== PROVIDED DATA

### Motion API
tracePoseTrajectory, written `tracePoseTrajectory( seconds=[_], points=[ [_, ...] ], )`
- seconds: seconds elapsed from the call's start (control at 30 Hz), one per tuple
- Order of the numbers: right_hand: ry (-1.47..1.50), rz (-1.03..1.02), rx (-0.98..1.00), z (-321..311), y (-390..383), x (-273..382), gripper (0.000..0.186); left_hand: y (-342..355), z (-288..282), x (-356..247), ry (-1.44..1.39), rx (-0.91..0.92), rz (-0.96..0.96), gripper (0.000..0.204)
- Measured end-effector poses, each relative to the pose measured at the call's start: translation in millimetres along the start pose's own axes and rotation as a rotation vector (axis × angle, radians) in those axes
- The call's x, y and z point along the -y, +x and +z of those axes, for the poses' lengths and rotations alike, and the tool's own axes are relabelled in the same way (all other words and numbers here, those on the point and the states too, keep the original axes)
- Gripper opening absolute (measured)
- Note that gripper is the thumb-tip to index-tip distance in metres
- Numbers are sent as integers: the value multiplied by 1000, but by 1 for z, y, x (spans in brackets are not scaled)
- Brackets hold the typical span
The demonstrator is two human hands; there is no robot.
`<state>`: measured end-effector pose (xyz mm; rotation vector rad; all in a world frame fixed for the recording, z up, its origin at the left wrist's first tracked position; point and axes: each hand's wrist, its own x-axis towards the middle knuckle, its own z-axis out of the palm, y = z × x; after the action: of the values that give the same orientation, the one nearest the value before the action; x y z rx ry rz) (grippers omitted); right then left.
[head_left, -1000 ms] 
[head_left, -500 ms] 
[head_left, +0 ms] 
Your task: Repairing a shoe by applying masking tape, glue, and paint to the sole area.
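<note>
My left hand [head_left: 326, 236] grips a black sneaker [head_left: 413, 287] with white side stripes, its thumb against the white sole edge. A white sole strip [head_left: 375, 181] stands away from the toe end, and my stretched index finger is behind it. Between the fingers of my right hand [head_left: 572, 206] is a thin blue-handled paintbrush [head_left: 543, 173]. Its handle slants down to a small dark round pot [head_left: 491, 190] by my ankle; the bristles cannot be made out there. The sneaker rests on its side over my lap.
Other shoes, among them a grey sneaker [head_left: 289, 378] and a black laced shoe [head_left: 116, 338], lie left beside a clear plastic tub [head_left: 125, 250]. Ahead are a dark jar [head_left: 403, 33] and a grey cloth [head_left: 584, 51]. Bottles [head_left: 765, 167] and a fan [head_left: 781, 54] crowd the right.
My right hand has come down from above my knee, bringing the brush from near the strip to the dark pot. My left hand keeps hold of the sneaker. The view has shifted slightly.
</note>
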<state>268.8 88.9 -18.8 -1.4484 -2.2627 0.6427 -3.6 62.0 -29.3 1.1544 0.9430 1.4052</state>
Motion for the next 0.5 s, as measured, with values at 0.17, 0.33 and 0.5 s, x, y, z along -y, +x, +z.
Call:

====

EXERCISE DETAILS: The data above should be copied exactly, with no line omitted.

ANSWER:
### Motion API
tracePoseTrajectory, written `tracePoseTrajectory( seconds=[_], points=[ [_, ...] ], )`
- seconds: seconds elapsed from the call's start (control at 30 Hz), one per tuple
- Order of the numbers: right_hand: ry (-1.47..1.50), rz (-1.03..1.02), rx (-0.98..1.00), z (-321..311), y (-390..383), x (-273..382), gripper (0.000..0.186); left_hand: y (-342..355), z (-288..282), x (-356..247), ry (-1.44..1.39), rx (-0.91..0.92), rz (-0.96..0.96), gripper (0.000..0.204)
- Measured end-effector poses, each relative to the pose measured at the call's start: translation in millimetres along the start pose's own axes and rotation as a rotation vector (axis × angle, radians) in those axes
- The call's x, y and z point along the -y, +x and +z of those axes, for the poses' lengths and rotations alike, and the tool's own axes are relabelled in the same way (all other words and numbers here, those on the point and the states too, keep the original axes)
- Gripper opening absolute (measured)
- Note that gripper is the thumb-tip to index-tip distance in metres
- Numbers are sent as integers: the value multiplied by 1000, but by 1 for z, y, x (spans in brackets are not scaled)
- Brackets hold the typical span
The demonstrator is two human hands; there is no robot.
`<state>`: measured end-effector pose (xyz mm; rotation vector rad; all in a world frame fixed for the recording, z up, its origin at the left wrist's first tracked position; point and axes: each hand's wrist, its own x-axis towards the middle knuckle, its own z-axis out of the palm, y = z × x; after the action: of the values that give the same orientation, the one nearest the value before the action; x y z rx ry rz) (grippers omitted); right then left.
[head_left, -1000 ms] 
[head_left, -500 ms] 
[head_left, +0 ms] 
Your task: Repairing a shoe by applying masking tape, glue, and paint to the sole area.
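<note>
My left hand [head_left: 326, 236] grips a black sneaker [head_left: 413, 287] with white side stripes, its thumb against the white sole edge. A white sole strip [head_left: 375, 181] stands away from the toe end, and my stretched index finger is behind it. Between the fingers of my right hand [head_left: 572, 206] is a thin blue-handled paintbrush [head_left: 543, 173]. Its handle slants down to a small dark round pot [head_left: 491, 190] by my ankle; the bristles cannot be made out there. The sneaker rests on its side over my lap.
Other shoes, among them a grey sneaker [head_left: 289, 378] and a black laced shoe [head_left: 116, 338], lie left beside a clear plastic tub [head_left: 125, 250]. Ahead are a dark jar [head_left: 403, 33] and a grey cloth [head_left: 584, 51]. Bottles [head_left: 765, 167] and a fan [head_left: 781, 54] crowd the right.
My right hand has come down from above my knee, bringing the brush from near the strip to the dark pot. My left hand keeps hold of the sneaker. The view has shifted slightly.
</note>
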<state>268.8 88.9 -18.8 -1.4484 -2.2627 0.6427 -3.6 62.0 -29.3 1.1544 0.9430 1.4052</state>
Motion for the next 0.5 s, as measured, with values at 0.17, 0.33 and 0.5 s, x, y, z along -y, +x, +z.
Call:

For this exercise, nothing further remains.